Problem requirements: The listing is to be returned word for word, without its images.
----- Recorded data -----
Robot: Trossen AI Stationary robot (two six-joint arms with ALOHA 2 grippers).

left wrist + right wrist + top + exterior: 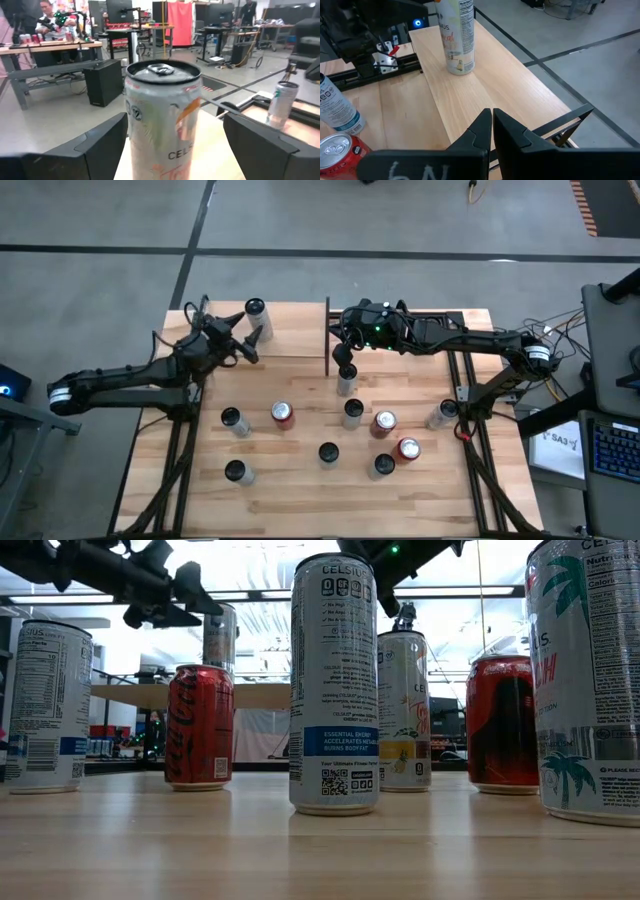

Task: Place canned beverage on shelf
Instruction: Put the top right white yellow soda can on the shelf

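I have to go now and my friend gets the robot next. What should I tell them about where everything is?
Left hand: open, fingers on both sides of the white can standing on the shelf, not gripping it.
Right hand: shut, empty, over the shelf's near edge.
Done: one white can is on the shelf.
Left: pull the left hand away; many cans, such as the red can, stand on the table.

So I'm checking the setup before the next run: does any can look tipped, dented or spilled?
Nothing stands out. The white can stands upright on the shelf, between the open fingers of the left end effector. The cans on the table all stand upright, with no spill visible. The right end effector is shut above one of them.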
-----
Solution to this task:
Robot: Trossen AI Stationary robot (two six-joint arms with ALOHA 2 grippers).

left wrist + right wrist + top + exterior: 

Task: Place canned beverage on shelf
Instruction: Put the top right white yellow soda can on the shelf

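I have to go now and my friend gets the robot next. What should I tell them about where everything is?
Left hand: open, fingers on both sides of the white can standing on the shelf, not gripping it.
Right hand: shut, empty, over the shelf's near edge.
Done: one white can is on the shelf.
Left: pull the left hand away; many cans, such as the red can, stand on the table.

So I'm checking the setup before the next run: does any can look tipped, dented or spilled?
Nothing stands out. The white can stands upright on the shelf, between the open fingers of the left end effector. The cans on the table all stand upright, with no spill visible. The right end effector is shut above one of them.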

The output requires nothing else.